Monopoly Capital: An Essay on the American Economic and Social Order
- Cover of the 1967 edition
- Authors: Paul Sweezy, Paul A. Baran
- Language: English
- Subject: Monopoly
- Publisher: Monthly Review Press
- Publication date: 1966
- Publication place: United States
- Media type: Print

= Monopoly Capital =

1966 book by Paul Sweezy and Paul A. Baran

Monopoly Capital: An Essay on the American Economic and Social Order is a 1966 book by the Marxian economists Paul Sweezy and Paul A. Baran. It was published by Monthly Review Press. It made a major contribution to Marxian theory by shifting attention from the assumption of a competitive economy to the monopolistic economy associated with the giant corporations that dominate the modern accumulation process. Their work played a leading role in the intellectual development of the New Left in the 1960s and 1970s. As a review in the American Economic Review stated, it represented "the first serious attempt to extend Marx’s model of competitive capitalism to the new conditions of monopoly capitalism." It attracted renewed attention following the Great Recession.

==Argument==
Big business can maintain setting prices at high levels while still competing to cut costs, advertise, and market their products. The actual and potential economic surplus generated exceeds the existing outlets for investment and capitalist consumption. Private accumulation therefore requires the support of government spending geared primarily towards imperialistic and militaristic government tendencies, which is the easiest and surest way to utilize surplus productive capacity. Other forms of absorbing the surplus include expansion of the sales effort and the growth of finance, insurance, and real estate.

==The economic surplus==
One of the key contributions of Monopoly Capital is its application of the concept of economic surplus. The economic surplus is most simply the difference between “what a society produces and the costs of producing it. The size of the surplus is an index of productivity and wealth, of how much freedom a society has to accomplish whatever goals it may set for itself. The composition of the surplus shows how it uses that freedom: how much it invests in expanding its productive capacity, how much it consumes in various forms, how much it wastes and in what ways.”
Although some scholars viewed the introduction of this concept as a break with the Marxist approach to value, later publications by Baran and Sweezy, as well as other authors, have continued to establish the importance of this innovation, its consistency with Marx's labor concept of value, and supplementary relation to Marx's category of surplus value. Baran and Sweezy argue that under the oligopolistic conditions of modern economies—dominated by big business—the surplus tends to rise. The vast extent of this increasing actual and potential surplus is visible in the underutilization of productive capacity, the level of unemployment, the waste embodied in the sales effort, and military spending. This is because monopoly/oligopoly conditions result in both insufficient opportunities for profitable reinvestment of the surplus (which shows up as excess capacity and unemployment) and forms of non-price competition involve large amounts of unproductive labor (e.g. in the sales effort and product differentiation). The overall result is a tendency toward economic stagnation and increased unproductive expenditures as a response.

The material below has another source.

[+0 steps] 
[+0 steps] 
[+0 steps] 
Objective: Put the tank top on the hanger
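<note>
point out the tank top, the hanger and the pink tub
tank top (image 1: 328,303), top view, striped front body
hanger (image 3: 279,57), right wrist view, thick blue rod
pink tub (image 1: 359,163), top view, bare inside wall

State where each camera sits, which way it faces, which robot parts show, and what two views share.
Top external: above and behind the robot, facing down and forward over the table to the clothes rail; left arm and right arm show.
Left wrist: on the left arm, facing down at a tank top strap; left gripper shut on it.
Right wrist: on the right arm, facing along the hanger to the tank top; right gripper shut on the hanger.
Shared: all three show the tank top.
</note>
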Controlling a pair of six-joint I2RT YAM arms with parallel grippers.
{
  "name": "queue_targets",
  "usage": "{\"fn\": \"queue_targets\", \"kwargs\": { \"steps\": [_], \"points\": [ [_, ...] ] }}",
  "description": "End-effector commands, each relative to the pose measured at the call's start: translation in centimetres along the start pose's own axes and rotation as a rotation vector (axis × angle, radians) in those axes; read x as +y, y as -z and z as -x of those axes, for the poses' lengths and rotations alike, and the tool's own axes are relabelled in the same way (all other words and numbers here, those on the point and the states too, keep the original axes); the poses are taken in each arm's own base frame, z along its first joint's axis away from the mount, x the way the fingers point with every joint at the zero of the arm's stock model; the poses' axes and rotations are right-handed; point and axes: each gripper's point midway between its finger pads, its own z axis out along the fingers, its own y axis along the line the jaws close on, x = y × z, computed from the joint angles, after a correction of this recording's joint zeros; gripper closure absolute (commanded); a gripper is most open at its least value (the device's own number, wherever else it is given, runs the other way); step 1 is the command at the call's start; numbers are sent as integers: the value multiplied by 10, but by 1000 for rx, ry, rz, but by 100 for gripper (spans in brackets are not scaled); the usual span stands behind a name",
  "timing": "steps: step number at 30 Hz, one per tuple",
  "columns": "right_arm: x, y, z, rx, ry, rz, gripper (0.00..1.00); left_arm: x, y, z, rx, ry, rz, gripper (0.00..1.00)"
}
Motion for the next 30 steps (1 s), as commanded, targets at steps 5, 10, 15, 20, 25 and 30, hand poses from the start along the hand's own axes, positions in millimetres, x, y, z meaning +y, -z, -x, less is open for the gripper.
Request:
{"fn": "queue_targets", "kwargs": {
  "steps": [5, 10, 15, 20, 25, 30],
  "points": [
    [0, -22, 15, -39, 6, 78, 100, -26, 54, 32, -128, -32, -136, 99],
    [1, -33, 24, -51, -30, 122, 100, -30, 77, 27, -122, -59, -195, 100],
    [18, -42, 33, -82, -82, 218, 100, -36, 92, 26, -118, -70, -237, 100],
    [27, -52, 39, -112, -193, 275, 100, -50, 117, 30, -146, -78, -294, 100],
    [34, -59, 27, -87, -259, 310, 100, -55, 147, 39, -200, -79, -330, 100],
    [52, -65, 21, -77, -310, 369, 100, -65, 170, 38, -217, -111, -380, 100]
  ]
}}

== Problems of surplus absorption and waste ==
Baran and Sweezy highlighted five aspects of the surplus absorption problem. First, that capitalist class luxury consumption could not rise as fast as the available surplus and monopoly conditions limited outlets for productive investment. Second, spending on the sales effort was an important outlet for surplus as large firms engaged in non-price forms of competition and sought to enlarge demand. However, such marketing expenditures (advertising, sales promotion, excessive model changes, etc.) do not provide any additional use-value and therefore may be treated as waste. Third, capitalist opposition to civilian spending as a threat to their class interests and class power limited the ability of such spending to provide effective demand. Fourth, military spending does not compete with capitalist interests in the same way as civilian spending and through imperialism serves to enhance those interests. Therefore, military spending is able to expand to a degree civilian spending is not, providing an important outlet for surplus absorption. Fifth, spending on finance can serve to absorb a portion of the surplus and boost the economy, at the expense of greater debt expansion and long-term instability.

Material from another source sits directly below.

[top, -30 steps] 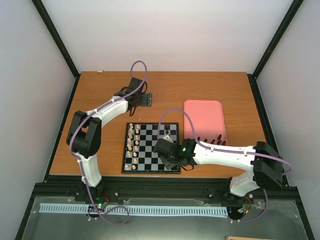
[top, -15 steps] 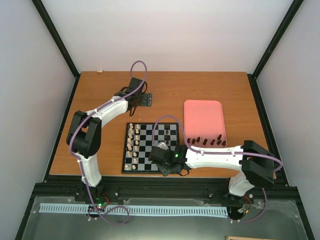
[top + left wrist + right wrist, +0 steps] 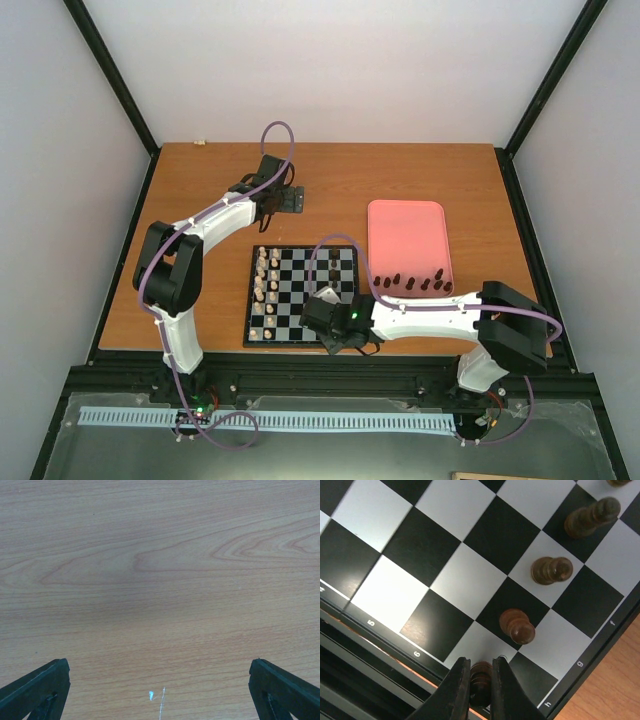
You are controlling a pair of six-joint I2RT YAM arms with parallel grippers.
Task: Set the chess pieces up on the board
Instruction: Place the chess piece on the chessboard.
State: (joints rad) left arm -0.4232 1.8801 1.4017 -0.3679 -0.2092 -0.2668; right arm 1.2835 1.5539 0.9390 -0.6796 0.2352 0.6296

== The irrational qualities of monopoly capitalist society==
In the book's concluding chapters Baran and Sweezy highlight the growing disparity between the productive potential of US society and the waste and misuse of that potential. They point to racial disparities and the social and cultural costs of the current structure of the political economic system where real basic needs for human development such as education and housing are not met while a belligerent militarism and cultural traits associated today with “consumerism” are cultivated with great effort in the interests of profit. They see the primary weaknesses of the system to be in the imperial realm, as countries in the periphery revolt against the domination of monopoly capital over their economies, a revolt that is increasingly mirrored in the resistance of peoples of color, making up a critical part of the working class, within the United States itself.

==Monopoly capital and the Great Recession==
With the 2008 financial crisis and the Great Recession of these years, followed by conditions of economic stagnation, some political economists have argued that Baran and Sweezy's analysis in Monopoly Capital is key to the theoretical and historical explanation of these events. This has led to an extension of theory to address what is called "monopoly-finance capital," the "internationalization of monopoly capital," the globalization of the reserve army of labor, and the growing monopolization of communications, most dramatically the Internet.